* [EXERCISE DESCRIPTION] Return the material below exactly, but only from the line with "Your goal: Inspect" through the line with "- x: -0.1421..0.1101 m", and without its pictures.

===== LISTED ENTRIES =====

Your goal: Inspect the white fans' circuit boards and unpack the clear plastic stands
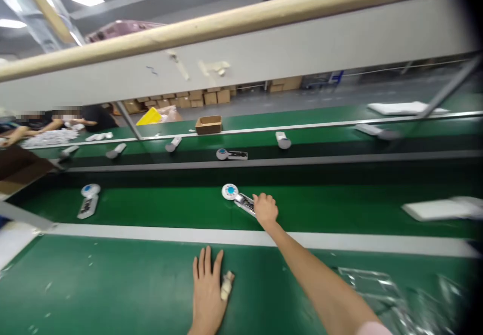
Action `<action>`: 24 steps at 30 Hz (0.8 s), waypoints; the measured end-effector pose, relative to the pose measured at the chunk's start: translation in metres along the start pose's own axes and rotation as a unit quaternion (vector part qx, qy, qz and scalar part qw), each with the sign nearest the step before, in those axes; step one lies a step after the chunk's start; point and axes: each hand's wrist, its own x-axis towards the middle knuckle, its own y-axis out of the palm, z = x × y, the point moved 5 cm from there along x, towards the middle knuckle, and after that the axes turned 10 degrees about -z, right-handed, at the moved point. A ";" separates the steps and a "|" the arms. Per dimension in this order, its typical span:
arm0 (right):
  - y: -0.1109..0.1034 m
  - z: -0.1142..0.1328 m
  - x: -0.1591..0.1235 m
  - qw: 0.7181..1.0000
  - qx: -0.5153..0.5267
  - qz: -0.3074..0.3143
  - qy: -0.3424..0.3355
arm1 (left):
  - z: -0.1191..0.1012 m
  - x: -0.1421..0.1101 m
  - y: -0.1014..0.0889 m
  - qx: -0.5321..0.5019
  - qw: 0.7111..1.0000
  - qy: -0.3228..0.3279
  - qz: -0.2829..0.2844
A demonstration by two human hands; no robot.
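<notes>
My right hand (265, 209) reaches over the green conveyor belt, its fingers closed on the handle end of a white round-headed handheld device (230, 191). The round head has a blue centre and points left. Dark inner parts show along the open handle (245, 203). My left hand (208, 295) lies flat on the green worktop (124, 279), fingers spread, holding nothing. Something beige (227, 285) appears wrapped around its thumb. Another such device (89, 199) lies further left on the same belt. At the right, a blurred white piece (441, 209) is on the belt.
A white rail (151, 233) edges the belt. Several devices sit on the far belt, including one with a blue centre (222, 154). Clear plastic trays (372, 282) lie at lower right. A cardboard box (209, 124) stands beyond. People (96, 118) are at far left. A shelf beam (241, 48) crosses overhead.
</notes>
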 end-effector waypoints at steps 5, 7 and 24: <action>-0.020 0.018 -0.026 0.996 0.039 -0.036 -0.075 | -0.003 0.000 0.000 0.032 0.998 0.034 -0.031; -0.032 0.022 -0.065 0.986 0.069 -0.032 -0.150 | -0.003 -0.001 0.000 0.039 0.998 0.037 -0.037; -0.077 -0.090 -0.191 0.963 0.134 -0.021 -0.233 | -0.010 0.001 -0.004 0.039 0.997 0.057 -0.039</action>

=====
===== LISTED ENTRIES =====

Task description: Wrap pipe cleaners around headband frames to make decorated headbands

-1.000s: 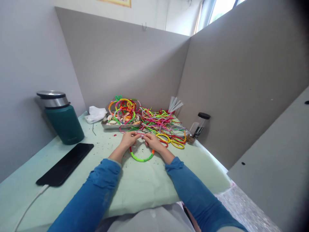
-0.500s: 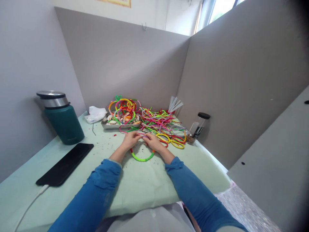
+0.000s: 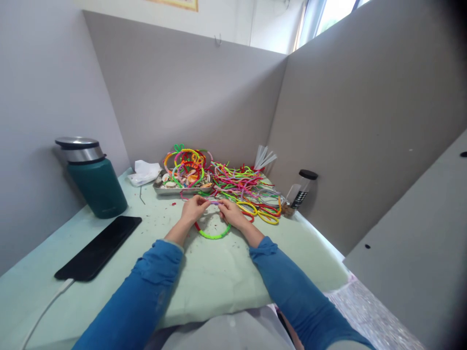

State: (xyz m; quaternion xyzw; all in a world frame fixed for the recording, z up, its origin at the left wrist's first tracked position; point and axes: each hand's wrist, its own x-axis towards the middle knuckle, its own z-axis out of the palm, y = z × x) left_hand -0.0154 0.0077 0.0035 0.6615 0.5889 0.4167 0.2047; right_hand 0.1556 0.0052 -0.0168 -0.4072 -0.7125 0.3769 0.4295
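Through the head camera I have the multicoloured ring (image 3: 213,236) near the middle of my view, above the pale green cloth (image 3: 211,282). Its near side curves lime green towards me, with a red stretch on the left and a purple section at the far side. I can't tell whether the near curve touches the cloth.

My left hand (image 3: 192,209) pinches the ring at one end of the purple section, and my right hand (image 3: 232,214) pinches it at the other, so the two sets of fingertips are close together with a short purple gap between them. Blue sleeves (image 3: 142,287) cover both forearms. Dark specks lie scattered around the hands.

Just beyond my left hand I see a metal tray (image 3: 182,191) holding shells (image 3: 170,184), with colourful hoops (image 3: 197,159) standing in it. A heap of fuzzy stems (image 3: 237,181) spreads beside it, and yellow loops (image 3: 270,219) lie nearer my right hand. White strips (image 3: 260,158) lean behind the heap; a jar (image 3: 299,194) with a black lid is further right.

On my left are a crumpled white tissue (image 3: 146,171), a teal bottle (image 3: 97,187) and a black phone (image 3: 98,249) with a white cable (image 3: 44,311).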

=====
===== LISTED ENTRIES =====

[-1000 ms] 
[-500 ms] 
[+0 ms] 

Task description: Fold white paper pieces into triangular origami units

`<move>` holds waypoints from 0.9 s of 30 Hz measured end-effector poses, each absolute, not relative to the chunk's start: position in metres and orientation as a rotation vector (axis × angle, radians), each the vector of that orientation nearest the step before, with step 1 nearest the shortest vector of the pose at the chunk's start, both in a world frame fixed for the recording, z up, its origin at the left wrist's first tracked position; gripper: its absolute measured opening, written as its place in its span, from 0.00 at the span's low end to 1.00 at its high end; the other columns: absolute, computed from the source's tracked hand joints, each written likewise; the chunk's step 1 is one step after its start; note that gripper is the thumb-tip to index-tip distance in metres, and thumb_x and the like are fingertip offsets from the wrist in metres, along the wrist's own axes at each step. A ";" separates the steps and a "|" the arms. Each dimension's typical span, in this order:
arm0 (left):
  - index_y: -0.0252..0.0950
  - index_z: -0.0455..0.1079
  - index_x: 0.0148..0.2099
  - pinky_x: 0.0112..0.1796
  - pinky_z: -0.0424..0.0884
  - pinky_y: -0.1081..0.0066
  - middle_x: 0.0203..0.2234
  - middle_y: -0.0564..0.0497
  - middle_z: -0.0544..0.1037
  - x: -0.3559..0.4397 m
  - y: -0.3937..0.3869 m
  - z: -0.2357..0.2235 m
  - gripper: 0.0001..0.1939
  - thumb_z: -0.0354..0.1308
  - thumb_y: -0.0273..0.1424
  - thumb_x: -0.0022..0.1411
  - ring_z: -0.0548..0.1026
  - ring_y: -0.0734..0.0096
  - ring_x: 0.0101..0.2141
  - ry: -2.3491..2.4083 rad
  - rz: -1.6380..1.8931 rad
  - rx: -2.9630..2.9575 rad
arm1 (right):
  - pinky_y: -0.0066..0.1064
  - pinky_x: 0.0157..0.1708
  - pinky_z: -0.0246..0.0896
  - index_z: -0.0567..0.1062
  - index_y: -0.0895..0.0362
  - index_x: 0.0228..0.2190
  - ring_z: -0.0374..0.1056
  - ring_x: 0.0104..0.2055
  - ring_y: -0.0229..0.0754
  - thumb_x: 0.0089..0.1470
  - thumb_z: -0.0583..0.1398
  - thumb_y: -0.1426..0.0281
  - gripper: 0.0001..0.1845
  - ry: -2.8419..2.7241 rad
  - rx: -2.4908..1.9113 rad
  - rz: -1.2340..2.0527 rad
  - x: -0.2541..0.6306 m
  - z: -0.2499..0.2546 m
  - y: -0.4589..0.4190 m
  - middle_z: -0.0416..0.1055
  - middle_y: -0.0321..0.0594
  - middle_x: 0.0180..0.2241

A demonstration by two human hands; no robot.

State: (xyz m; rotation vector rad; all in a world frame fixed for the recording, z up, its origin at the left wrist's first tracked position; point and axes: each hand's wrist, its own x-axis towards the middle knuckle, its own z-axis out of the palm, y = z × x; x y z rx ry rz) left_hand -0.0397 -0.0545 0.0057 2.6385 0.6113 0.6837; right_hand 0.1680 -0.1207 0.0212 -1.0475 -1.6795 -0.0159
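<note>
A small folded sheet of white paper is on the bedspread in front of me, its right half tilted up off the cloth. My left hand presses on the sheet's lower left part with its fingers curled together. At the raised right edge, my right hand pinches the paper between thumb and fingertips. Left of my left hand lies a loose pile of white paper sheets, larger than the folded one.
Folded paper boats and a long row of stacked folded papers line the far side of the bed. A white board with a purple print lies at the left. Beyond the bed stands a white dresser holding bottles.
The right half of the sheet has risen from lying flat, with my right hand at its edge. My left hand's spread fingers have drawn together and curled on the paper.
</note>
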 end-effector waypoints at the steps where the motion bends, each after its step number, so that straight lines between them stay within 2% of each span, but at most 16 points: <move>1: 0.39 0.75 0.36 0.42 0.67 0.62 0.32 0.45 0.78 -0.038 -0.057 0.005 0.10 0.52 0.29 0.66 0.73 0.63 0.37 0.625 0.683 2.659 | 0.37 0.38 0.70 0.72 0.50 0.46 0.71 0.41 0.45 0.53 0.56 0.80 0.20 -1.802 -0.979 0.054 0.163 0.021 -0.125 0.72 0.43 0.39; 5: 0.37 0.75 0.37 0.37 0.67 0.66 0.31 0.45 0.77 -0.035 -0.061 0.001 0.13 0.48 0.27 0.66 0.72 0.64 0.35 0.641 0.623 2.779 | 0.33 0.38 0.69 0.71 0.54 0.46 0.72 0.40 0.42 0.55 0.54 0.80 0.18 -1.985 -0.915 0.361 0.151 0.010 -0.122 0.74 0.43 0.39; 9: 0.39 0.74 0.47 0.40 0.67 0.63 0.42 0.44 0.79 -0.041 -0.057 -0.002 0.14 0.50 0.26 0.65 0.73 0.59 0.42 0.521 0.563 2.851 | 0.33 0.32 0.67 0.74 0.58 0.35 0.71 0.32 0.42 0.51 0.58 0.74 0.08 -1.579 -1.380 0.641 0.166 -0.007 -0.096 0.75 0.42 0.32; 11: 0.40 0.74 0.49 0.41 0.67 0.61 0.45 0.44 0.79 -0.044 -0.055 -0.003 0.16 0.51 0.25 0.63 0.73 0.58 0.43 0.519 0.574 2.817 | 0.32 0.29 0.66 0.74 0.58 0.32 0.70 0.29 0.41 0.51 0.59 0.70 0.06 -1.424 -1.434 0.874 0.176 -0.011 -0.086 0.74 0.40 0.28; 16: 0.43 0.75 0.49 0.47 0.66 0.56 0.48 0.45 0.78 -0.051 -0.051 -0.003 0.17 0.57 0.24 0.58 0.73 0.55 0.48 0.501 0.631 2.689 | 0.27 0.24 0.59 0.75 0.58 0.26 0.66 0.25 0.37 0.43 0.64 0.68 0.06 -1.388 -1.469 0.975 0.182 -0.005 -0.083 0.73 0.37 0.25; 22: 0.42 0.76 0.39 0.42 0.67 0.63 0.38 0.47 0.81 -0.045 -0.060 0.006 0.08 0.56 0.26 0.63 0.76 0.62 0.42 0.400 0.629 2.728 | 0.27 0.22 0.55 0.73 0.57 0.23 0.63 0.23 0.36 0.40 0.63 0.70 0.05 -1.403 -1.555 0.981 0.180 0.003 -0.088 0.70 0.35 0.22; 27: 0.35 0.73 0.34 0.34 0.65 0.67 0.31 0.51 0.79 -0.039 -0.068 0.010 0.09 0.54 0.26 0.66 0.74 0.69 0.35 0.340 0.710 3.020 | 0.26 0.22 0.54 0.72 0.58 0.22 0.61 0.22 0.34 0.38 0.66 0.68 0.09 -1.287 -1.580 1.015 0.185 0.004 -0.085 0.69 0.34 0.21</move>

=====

* [FINAL ANSWER]
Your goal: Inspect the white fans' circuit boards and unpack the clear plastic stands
Action `<action>`: 24 steps at 30 Hz (0.8 s), waypoints; the measured end-effector pose, relative to the pose measured at the chunk's start: translation in metres along the start pose's own axes and rotation as a unit quaternion (vector part qx, qy, qz and scalar part qw), each with the sign nearest the step before, in those axes; step one lies a step after the chunk's start; point and axes: each hand's wrist, its own x-axis towards the middle knuckle, its own y-axis out of the palm, z = x × y, the point moved 5 cm from there along x, towards the middle knuckle, and after that the axes turned 10 degrees about -z, right-handed, at the moved point. A ";" separates the steps and a "|" the arms. Per dimension in this order, its typical span:
arm0 (right):
  - y: -0.1109..0.1034 m
  - z: -0.1142..0.1328 m
  - x: -0.1591..0.1235 m
  - qw: 0.7181..1.0000
  - qx: -0.5153..0.5267
  - qz: -0.3074..0.3143
  - qy: -0.3424..0.3355
arm1 (left):
  - z: -0.1191..0.1012 m
  - x: -0.1421..0.1101 m

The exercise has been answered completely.